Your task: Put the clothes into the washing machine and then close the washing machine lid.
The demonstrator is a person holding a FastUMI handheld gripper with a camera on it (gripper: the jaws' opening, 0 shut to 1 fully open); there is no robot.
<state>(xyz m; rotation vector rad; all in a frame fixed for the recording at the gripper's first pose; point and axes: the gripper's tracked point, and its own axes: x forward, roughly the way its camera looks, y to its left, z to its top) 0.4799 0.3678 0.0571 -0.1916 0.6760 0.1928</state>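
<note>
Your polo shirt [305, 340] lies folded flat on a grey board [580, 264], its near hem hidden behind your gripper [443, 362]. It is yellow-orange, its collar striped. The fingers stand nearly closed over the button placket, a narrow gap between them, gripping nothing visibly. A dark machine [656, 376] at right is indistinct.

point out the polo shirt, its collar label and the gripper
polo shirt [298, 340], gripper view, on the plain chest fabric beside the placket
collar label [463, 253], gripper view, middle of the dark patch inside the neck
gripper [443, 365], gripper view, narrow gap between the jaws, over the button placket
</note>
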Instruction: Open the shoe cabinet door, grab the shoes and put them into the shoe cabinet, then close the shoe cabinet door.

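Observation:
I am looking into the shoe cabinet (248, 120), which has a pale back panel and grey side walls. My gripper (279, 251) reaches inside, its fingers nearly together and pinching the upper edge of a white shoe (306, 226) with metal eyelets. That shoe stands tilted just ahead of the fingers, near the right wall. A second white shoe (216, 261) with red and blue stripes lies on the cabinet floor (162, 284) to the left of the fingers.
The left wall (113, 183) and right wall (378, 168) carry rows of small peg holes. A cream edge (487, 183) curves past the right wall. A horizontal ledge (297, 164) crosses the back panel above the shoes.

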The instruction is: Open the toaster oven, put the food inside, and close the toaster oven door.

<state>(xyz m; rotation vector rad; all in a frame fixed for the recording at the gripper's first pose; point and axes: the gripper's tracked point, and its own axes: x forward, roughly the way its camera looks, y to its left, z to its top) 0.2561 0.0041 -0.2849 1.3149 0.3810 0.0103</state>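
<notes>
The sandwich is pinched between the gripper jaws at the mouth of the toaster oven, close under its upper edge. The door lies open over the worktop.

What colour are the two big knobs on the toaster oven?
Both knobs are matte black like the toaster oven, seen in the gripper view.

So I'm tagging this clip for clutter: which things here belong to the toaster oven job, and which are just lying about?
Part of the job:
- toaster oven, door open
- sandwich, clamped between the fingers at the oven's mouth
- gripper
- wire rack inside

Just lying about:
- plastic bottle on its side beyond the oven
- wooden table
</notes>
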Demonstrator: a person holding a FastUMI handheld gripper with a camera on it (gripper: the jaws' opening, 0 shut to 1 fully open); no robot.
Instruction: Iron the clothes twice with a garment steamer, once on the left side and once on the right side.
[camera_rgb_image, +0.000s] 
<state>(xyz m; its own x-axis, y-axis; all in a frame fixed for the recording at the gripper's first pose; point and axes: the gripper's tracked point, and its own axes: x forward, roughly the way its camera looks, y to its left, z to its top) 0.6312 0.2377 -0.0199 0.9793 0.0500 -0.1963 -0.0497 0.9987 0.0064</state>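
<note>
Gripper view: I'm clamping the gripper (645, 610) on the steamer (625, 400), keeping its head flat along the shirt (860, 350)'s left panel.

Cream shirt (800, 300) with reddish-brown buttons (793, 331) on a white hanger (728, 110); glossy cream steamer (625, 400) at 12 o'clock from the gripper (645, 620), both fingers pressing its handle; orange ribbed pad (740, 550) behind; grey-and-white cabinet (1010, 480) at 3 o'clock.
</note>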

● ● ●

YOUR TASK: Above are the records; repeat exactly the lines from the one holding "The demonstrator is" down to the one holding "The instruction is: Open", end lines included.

WRITTEN ANSWER:
The demonstrator is a person holding a FastUMI handheld gripper with a camera on it (gripper: the jaws' opening, 0 shut to 1 fully open); there is no robot.
<state>(xyz m; rotation vector rad; all in a frame fixed for the recording at the gripper's first pose; point and axes: the gripper's tracked point, and its own axes: x forward, roughly the way its camera looks, y to its left, z to its top) 0.4799 0.3678 0.0571 -0.1916 0.6760 0.1928</state>
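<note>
Your polo shirt [305, 340] lies folded flat on a grey board [580, 264], its near hem hidden behind your gripper [443, 362]. It is yellow-orange, its collar striped. The fingers stand nearly closed over the button placket, a narrow gap between them, gripping nothing visibly. A dark machine [656, 376] at right is indistinct.

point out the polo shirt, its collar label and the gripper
polo shirt [298, 340], gripper view, on the plain chest fabric beside the placket
collar label [463, 253], gripper view, middle of the dark patch inside the neck
gripper [443, 365], gripper view, narrow gap between the jaws, over the button placket
</note>
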Instruction: Open the shoe cabinet door, grab the shoes and put them into the shoe cabinet, then close the shoe cabinet door.

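Observation:
I am looking into the shoe cabinet (248, 120), which has a pale back panel and grey side walls. My gripper (279, 251) reaches inside, its fingers nearly together and pinching the upper edge of a white shoe (306, 226) with metal eyelets. That shoe stands tilted just ahead of the fingers, near the right wall. A second white shoe (216, 261) with red and blue stripes lies on the cabinet floor (162, 284) to the left of the fingers.
The left wall (113, 183) and right wall (378, 168) carry rows of small peg holes. A cream edge (487, 183) curves past the right wall. A horizontal ledge (297, 164) crosses the back panel above the shoes.
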
The instruction is: Open the toaster oven, put the food inside, and close the toaster oven door.

The exercise has been answered, and the work is done.